■ What is expected ■
Print the data exactly, leaving nothing out.

■ Dataset section ■
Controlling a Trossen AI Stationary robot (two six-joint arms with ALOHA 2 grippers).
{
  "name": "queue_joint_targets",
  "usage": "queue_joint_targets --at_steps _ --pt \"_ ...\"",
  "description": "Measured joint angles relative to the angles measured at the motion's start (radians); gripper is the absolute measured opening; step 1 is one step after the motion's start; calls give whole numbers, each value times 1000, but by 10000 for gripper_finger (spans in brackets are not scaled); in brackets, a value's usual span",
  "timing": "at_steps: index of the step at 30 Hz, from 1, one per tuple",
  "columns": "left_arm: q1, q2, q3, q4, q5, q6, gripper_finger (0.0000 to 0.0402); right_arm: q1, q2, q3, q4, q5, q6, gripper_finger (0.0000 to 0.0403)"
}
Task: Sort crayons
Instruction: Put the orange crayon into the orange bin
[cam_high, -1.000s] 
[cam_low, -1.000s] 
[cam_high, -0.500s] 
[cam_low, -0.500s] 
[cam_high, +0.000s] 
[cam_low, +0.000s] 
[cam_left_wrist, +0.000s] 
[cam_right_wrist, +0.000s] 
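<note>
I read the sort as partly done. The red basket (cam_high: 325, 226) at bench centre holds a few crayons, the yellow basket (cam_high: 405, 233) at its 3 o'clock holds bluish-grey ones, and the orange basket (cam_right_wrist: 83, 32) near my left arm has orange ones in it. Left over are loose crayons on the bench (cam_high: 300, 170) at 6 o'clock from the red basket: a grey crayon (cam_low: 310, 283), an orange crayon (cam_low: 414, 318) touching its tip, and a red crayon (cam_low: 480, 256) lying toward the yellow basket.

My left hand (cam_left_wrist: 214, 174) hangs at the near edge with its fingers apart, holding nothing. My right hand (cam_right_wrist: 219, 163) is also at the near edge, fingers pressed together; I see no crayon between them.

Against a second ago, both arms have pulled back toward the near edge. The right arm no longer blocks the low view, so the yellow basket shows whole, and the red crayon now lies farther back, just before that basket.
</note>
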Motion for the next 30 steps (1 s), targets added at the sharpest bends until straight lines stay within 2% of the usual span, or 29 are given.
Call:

■ Your response ■
Controlling a Trossen AI Stationary robot (two six-joint arms with ALOHA 2 grippers).
{
  "name": "queue_joint_targets",
  "usage": "queue_joint_targets --at_steps _ --pt \"_ ...\"",
  "description": "Measured joint angles relative to the angles measured at the motion's start (radians); gripper is the absolute measured opening; step 1 is one step after the motion's start; calls give whole numbers, each value times 1000, but by 10000 for gripper_finger (spans in brackets are not scaled); in brackets, a value's usual span",
  "timing": "at_steps: index of the step at 30 Hz, from 1, one per tuple",
  "columns": "left_arm: q1, q2, q3, q4, q5, q6, gripper_finger (0.0000 to 0.0402); right_arm: q1, q2, q3, q4, q5, q6, gripper_finger (0.0000 to 0.0403)"
}
Task: Sort crayons
Instruction: Put the orange crayon into the orange bin
[cam_high, -1.000s] 
[cam_low, -1.000s] 
[cam_high, -0.500s] 
[cam_low, -0.500s] 
[cam_high, +0.000s] 
[cam_low, +0.000s] 
[cam_left_wrist, +0.000s] 
[cam_right_wrist, +0.000s] 
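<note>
I read the sort as partly done. The red basket (cam_high: 325, 226) at bench centre holds a few crayons, the yellow basket (cam_high: 405, 233) at its 3 o'clock holds bluish-grey ones, and the orange basket (cam_right_wrist: 83, 32) near my left arm has orange ones in it. Left over are loose crayons on the bench (cam_high: 300, 170) at 6 o'clock from the red basket: a grey crayon (cam_low: 310, 283), an orange crayon (cam_low: 414, 318) touching its tip, and a red crayon (cam_low: 480, 256) lying toward the yellow basket.

My left hand (cam_left_wrist: 214, 174) hangs at the near edge with its fingers apart, holding nothing. My right hand (cam_right_wrist: 219, 163) is also at the near edge, fingers pressed together; I see no crayon between them.

Against a second ago, both arms have pulled back toward the near edge. The right arm no longer blocks the low view, so the yellow basket shows whole, and the red crayon now lies farther back, just before that basket.
</note>
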Motion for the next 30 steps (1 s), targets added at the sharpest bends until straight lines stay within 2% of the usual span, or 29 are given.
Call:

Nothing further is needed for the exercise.